In the listing below, locate the line with "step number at" and the line with "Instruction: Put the", then output both and everything between them exactly, minus any pictures.

***** Records shown *****

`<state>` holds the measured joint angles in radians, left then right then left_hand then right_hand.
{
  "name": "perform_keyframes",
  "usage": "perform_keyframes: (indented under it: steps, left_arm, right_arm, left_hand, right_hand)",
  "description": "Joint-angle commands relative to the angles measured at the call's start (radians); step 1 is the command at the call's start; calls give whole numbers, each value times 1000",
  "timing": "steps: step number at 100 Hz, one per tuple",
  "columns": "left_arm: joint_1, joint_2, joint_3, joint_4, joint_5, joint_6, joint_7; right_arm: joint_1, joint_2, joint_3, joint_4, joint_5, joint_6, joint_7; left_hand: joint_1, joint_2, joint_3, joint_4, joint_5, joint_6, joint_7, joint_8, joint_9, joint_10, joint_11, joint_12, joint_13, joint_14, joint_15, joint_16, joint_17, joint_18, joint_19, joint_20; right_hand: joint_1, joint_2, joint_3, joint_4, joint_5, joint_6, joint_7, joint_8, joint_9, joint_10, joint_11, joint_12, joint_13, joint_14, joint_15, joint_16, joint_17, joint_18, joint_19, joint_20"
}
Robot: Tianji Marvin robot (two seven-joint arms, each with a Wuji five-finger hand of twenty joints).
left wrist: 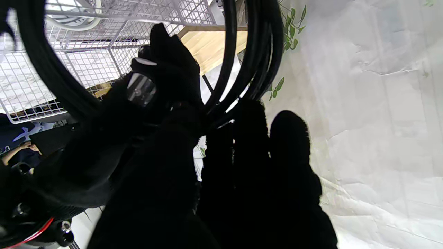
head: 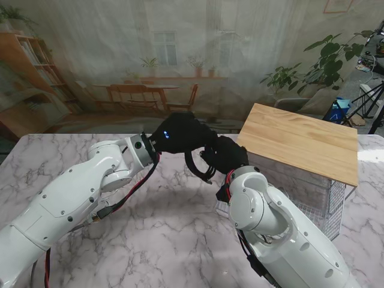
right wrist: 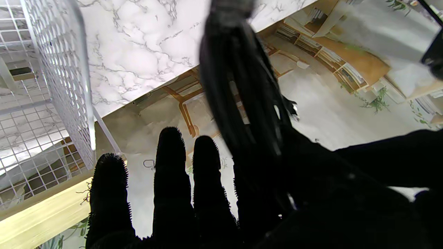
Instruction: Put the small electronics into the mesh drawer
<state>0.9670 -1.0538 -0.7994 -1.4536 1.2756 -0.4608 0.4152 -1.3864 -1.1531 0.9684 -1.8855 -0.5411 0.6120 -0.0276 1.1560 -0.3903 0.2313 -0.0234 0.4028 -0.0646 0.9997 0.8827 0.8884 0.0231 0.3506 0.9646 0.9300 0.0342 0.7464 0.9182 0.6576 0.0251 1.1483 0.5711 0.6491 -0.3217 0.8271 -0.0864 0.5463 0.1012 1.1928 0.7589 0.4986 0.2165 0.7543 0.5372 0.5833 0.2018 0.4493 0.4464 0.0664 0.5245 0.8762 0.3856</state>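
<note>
Both hands meet mid-air just beside the mesh drawer (head: 303,195), left hand (head: 180,135) and right hand (head: 227,155) sharing a coiled black cable (head: 198,165), probably a handover. Left fingers (left wrist: 166,65) pinch the coil; right fingers (right wrist: 173,162) lie straight, pressed together.

**My marble table**

The table (head: 150,240) in front of me is white marble with grey lines. On its right side stands a wire mesh drawer box (head: 318,198) with a flat wooden top (head: 303,141). The marble near me is bare.
</note>
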Motion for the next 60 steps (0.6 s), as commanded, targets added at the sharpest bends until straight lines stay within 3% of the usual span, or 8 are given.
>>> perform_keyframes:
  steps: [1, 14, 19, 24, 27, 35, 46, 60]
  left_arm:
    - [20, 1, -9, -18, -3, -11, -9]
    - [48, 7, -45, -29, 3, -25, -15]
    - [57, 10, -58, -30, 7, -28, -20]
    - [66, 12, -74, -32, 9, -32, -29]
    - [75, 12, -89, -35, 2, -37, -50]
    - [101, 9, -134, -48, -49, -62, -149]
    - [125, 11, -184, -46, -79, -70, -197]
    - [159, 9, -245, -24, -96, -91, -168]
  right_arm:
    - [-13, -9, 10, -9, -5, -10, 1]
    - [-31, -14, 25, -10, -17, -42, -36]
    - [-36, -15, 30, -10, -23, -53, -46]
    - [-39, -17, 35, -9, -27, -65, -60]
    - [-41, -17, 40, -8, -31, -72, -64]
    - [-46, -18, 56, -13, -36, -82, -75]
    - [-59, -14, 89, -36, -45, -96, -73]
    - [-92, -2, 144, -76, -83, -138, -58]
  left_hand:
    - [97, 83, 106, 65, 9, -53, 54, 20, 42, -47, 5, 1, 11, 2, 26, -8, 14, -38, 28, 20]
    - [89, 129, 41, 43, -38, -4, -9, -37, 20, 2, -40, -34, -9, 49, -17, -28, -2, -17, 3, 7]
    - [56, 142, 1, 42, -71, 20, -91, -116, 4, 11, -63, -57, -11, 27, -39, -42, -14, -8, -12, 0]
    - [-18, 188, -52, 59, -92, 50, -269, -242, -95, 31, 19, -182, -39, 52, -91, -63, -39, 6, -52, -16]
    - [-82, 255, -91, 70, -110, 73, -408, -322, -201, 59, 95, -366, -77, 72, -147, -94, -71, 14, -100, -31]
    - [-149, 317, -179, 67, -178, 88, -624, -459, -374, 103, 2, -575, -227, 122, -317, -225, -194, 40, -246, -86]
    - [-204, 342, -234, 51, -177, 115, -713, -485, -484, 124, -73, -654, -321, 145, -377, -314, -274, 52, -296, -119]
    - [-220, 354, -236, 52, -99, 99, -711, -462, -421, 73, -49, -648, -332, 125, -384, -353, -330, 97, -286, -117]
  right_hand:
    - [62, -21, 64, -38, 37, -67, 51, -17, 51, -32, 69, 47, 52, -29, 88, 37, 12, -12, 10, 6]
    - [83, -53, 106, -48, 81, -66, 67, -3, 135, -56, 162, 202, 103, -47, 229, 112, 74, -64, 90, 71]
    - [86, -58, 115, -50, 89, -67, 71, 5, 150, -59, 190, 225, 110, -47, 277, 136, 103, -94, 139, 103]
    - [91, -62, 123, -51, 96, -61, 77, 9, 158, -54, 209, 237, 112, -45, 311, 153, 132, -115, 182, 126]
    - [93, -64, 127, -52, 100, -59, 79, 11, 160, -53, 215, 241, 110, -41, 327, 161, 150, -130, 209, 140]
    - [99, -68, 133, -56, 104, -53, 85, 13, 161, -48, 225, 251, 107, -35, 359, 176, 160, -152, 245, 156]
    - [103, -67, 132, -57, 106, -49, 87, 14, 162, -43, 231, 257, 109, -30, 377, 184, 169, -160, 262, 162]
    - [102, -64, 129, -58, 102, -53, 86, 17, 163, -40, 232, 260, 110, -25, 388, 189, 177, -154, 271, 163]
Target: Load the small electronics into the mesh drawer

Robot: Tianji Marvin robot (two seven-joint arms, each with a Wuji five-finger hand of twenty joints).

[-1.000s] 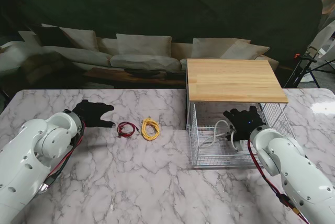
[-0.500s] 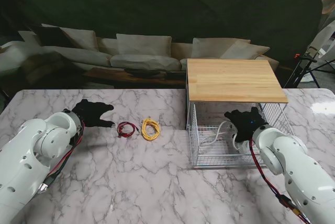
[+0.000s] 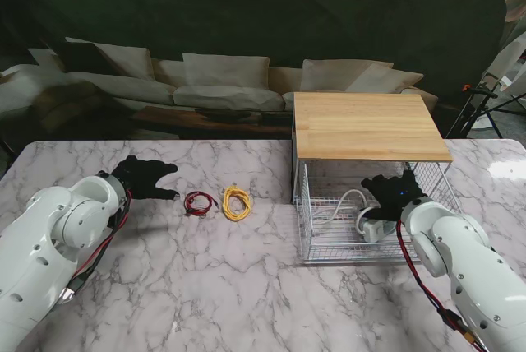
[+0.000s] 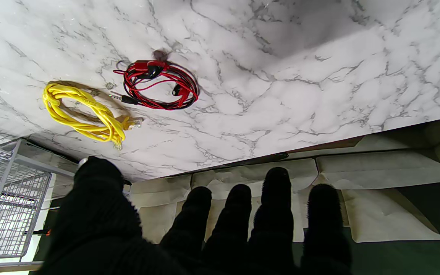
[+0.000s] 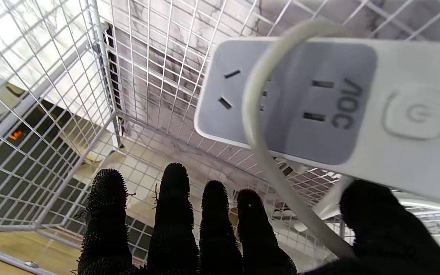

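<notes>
Now, release: spread right hand (image 3: 393, 193) clear of strip (image 3: 374, 229), already resting in drawer (image 3: 306, 229).
Left hand (image 3: 144, 178): open, empty.
Cables (image 3: 218, 202): next.

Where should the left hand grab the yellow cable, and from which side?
Pinch the yellow cable across the bundled middle of its coil, coming straight down from above. It lies flat on the marble table with strands gathered, and the red cable sits close on its left.

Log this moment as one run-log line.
right hand: open, over power strip in mesh drawer | left hand: open, idle | red cable, yellow cable: on table, not loaded
</notes>
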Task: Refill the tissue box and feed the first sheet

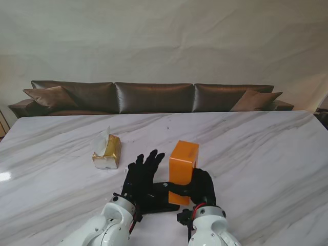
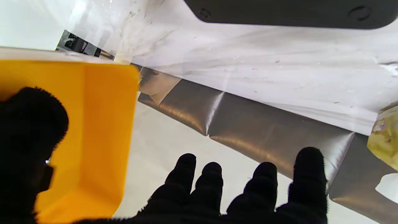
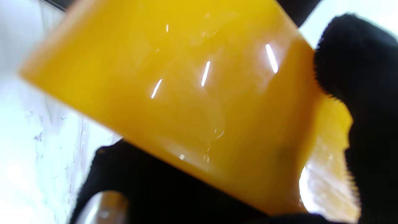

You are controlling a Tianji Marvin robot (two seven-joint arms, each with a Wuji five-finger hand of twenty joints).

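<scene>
Right robot hand (image 1: 201,187) grips the orange tissue box (image 1: 183,163) upright

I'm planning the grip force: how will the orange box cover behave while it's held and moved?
The orange box cover looks like a rigid, hollow shell, so probably light and stiff. Its glossy highlights suggest it may slip in the right hand. Standing tall on end, it could tip if released.

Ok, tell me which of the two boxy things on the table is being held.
The orange box, gripped upright by the right hand; the gold tissue pack lies untouched to its left.
</scene>
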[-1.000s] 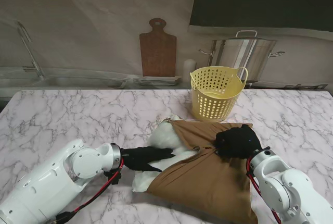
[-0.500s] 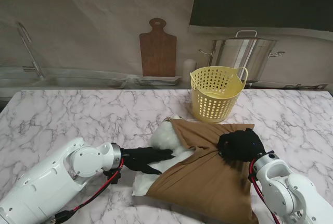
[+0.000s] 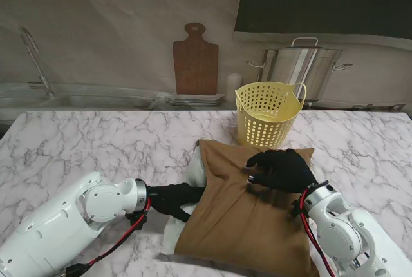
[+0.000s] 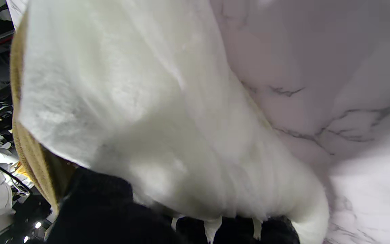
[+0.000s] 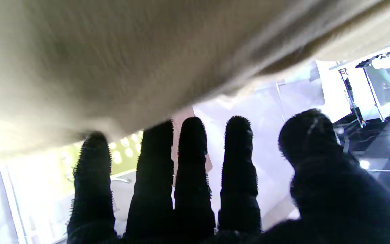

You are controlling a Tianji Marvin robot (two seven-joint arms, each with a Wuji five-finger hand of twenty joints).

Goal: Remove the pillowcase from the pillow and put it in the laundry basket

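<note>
A brown pillowcase point(image 3: 238, 219) lies over the white pillow point(image 3: 194, 172), which shows only along its left side. My left hand point(image 3: 172, 198) reaches in at that side, its fingertips hidden under the cloth edge. In the left wrist view the black glove point(image 4: 113, 217) clutches the white pillow point(image 4: 147, 112), with the brown hem point(image 4: 29, 149) beside it. My right hand point(image 3: 282, 169) rests over the far part of the pillowcase with its fingers spread and holding nothing. The right wrist view shows straight fingers point(image 5: 198, 189) against the cloth point(image 5: 130, 61). The yellow laundry basket point(image 3: 267, 119) stands just beyond the pillow.
The marble table point(image 3: 84, 142) stretches left of the pillow. Behind it, against the wall, are a wooden cutting board point(image 3: 195, 64), a stack of plates point(image 3: 193, 101), a steel pot point(image 3: 301, 64) and a sink tap point(image 3: 35, 58).
My right hand let go of the bunched pillowcase, opened and shifted left. The cloth dropped back flat over the pillow, covering most of the white and my left fingertips.
</note>
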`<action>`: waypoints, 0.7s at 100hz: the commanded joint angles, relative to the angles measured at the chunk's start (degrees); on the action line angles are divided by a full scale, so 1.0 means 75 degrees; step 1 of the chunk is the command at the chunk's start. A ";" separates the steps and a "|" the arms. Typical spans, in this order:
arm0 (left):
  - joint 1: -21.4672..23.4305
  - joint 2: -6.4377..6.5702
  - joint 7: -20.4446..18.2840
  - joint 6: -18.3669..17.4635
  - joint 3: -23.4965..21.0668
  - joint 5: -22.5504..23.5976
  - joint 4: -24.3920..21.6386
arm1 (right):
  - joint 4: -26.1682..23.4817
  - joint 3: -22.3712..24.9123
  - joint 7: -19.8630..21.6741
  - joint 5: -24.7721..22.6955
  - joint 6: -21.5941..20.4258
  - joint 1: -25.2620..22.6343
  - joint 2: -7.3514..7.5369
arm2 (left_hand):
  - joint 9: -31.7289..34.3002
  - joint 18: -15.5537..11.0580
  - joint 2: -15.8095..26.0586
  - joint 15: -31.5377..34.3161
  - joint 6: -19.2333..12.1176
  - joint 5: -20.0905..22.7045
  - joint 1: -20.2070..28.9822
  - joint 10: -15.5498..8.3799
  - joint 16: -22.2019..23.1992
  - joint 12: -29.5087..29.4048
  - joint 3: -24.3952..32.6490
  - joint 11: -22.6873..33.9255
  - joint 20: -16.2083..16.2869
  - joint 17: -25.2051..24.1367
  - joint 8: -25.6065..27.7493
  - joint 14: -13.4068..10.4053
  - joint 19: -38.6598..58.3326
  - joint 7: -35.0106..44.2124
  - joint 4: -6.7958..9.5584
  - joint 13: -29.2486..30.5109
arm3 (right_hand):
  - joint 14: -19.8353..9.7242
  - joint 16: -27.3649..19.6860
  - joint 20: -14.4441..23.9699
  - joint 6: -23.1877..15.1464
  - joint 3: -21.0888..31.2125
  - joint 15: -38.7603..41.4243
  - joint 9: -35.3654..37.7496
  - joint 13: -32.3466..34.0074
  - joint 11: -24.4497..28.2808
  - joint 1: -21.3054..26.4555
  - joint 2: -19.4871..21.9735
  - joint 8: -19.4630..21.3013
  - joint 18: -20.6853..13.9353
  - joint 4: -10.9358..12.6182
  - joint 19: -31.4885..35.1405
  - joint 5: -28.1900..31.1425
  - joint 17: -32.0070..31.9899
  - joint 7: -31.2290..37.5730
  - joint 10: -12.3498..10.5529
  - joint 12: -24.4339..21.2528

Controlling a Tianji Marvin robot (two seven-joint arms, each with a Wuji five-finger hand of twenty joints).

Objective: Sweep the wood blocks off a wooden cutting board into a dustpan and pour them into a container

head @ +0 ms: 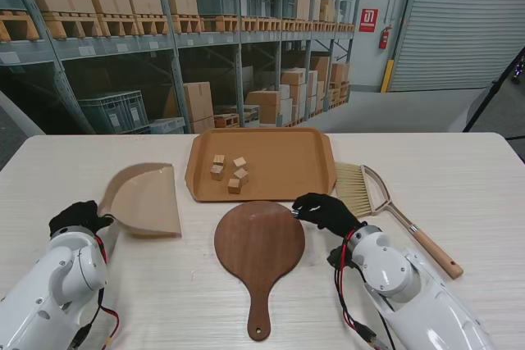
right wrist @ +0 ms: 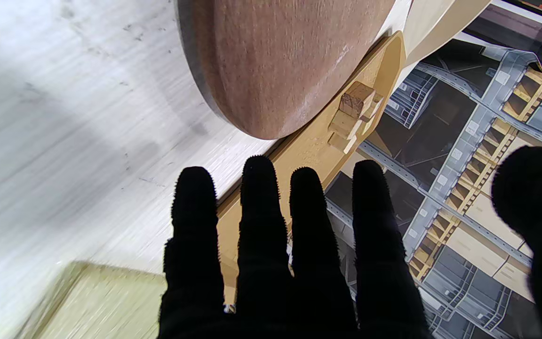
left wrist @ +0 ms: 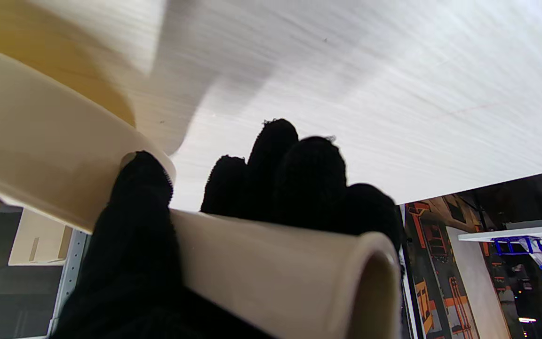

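Left robot hand (head: 76, 217) grips dustpan (head: 146, 199) handle.

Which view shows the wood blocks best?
The stand view: all five wood blocks sit in plain sight inside the tray, none on the cutting board. The right wrist view catches them small, clustered past the board's rim. The left wrist view misses them.

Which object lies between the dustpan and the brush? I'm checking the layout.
In the stand view, the tan tray holding wood blocks lies between dustpan and brush.
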 commanded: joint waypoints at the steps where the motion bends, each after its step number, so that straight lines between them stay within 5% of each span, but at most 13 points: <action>1: 0.0130 -0.0027 -0.0202 0.0000 -0.0004 -0.0005 0.0036 | -0.0025 -0.0020 0.0111 -0.0005 0.0023 -0.0077 -0.0017 | 0.0119 -0.0276 0.1101 -0.0123 0.0285 0.0323 0.1057 -0.2198 -0.0087 -0.0091 0.0700 0.6625 -0.0099 -0.0225 0.0040 -0.1430 0.0025 0.0245 0.0149 0.0473 | -0.0026 0.0134 0.0148 -0.0137 0.0081 0.0234 0.0179 0.0177 0.0194 0.0113 -0.0133 0.0009 0.0186 0.0081 0.0299 0.0074 0.0024 0.0031 -0.0029 0.0078; 40: 0.0428 0.0043 -0.0687 -0.0363 -0.0296 -0.0027 -0.0142 | -0.0018 -0.0038 0.0164 0.0001 0.0038 -0.0056 -0.0007 | -0.1633 -0.0145 0.0702 -0.1960 0.0185 -0.0897 -0.0034 -0.1029 0.0221 -0.0441 0.0620 0.4801 0.0375 -0.2449 -0.0685 -0.0459 -0.1599 -0.0823 0.0077 -0.1567 | -0.0017 0.0132 0.0143 -0.0120 0.0078 0.0232 0.0180 0.0169 0.0184 0.0126 -0.0131 0.0004 0.0190 0.0083 0.0303 0.0085 0.0016 0.0037 -0.0019 0.0080; 70: 0.0531 0.0108 -0.1333 -0.0240 -0.0419 -0.0195 -0.0447 | -0.0027 -0.0025 0.0187 0.0003 0.0064 -0.0054 -0.0002 | -0.3371 -0.0143 0.0676 -0.3266 0.0268 -0.1862 -0.0960 -0.0385 0.0239 -0.0584 0.0554 0.3693 0.0083 -0.4329 -0.0762 -0.0046 -0.3059 -0.2260 0.0057 -0.3423 | -0.0007 0.0133 0.0138 -0.0069 0.0094 0.0239 0.0186 0.0172 0.0187 0.0162 -0.0131 0.0004 0.0195 0.0086 0.0308 0.0149 0.0018 0.0049 -0.0017 0.0081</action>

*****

- Solution to this problem
  "timing": "steps: step number at 100 Hz, one per tuple",
  "columns": "left_arm: joint_1, joint_2, joint_3, joint_4, joint_5, joint_6, joint_7; right_arm: joint_1, joint_2, joint_3, joint_4, joint_5, joint_6, joint_7; left_hand: joint_1, joint_2, joint_3, joint_4, joint_5, joint_6, joint_7, joint_8, joint_9, joint_10, joint_11, joint_12, joint_13, joint_14, joint_15, joint_16, joint_17, joint_18, joint_19, joint_20; right_hand: joint_1, joint_2, joint_3, joint_4, joint_5, joint_6, joint_7, joint_8, joint_9, joint_10, joint_11, joint_12, joint_13, joint_14, joint_15, joint_16, joint_17, joint_18, joint_19, joint_20"
}
Robot: Tianji Marvin robot (two seven-joint arms, each with a Wuji five-finger hand of twenty joints).
left wrist: 
head: 
right wrist: 
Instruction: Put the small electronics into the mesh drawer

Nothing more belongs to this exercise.